**EXERCISE PROMPT:** Lines holding the word "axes": how many does the material below have? Answer with nothing but the number.

**RECORDED DATA:**
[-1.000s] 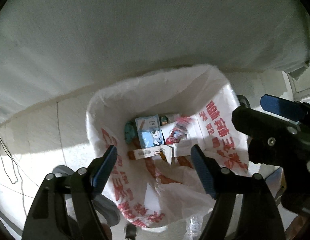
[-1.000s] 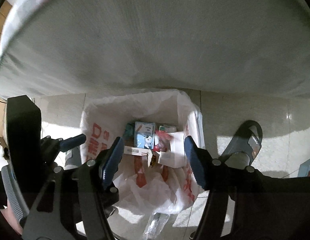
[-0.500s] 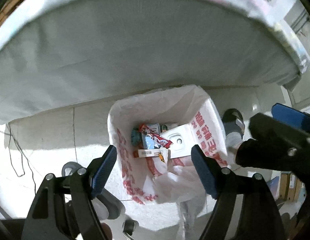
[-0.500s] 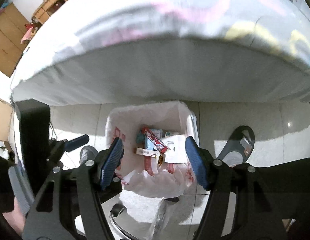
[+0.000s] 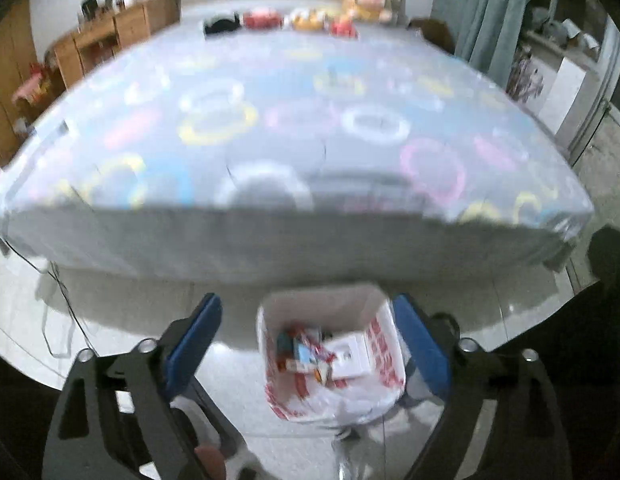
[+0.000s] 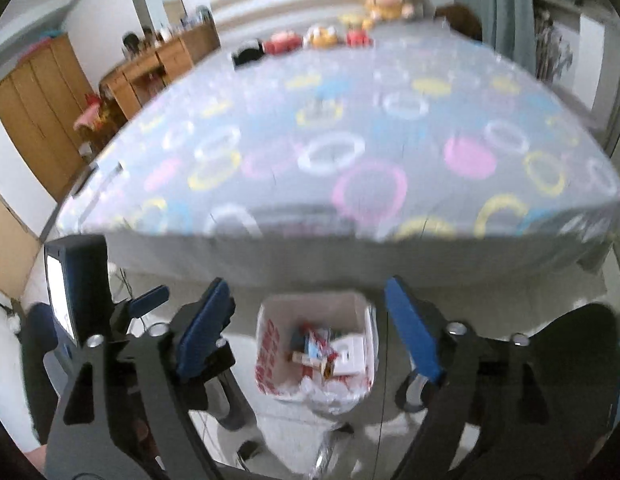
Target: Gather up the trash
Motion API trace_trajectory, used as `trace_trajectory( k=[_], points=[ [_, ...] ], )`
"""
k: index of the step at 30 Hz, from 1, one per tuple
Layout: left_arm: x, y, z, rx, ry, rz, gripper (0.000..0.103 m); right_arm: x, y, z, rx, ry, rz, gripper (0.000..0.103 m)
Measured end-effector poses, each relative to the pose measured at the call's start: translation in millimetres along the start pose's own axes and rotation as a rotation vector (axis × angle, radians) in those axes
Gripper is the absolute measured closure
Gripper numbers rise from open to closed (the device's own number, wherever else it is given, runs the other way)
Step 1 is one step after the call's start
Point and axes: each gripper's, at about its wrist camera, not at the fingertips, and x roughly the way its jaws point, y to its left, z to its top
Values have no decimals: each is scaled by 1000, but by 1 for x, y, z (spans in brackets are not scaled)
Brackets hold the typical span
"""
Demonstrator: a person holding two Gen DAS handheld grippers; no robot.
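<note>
Both my left jaws [image 5: 307, 344] and right jaws [image 6: 305, 326] are wide open and empty, right above the bin [image 5: 330, 364], and no trash shows on the bed [image 5: 289, 128] ahead.

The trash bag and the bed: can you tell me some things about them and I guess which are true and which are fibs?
1. The trash bag is white with red writing. True.
2. The trash bag is empty. False: it holds wrappers and a flat white box.
3. The left gripper is squeezing a wrapper. False: its jaws are spread wide with nothing between them.
4. Stuffed toys sit at the far end of the bed. True.
5. The bed cover is plain grey. False: it has rings in pink, yellow, white and blue.
6. The right gripper is open and holds nothing. True.
</note>
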Motion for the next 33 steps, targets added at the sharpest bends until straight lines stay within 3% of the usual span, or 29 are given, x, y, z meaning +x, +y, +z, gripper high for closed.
trace_trajectory(
  k=[7, 15, 22, 33],
  points=[
    [-86, 8, 40, 0, -146, 11, 8, -75, 21, 29, -58, -172, -31, 10],
    [-170, 15, 75, 2, -285, 35, 8, -126, 44, 45, -128, -265, -78, 7],
    [-197, 14, 78, 11, -330, 65, 8, -143, 53, 47, -128, -321, -78, 7],
    [-203, 17, 79, 2, -316, 51, 8, -147, 55, 48, -125, -328, -104, 7]
  ],
)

**OUTPUT FOR THIS TASK:** 2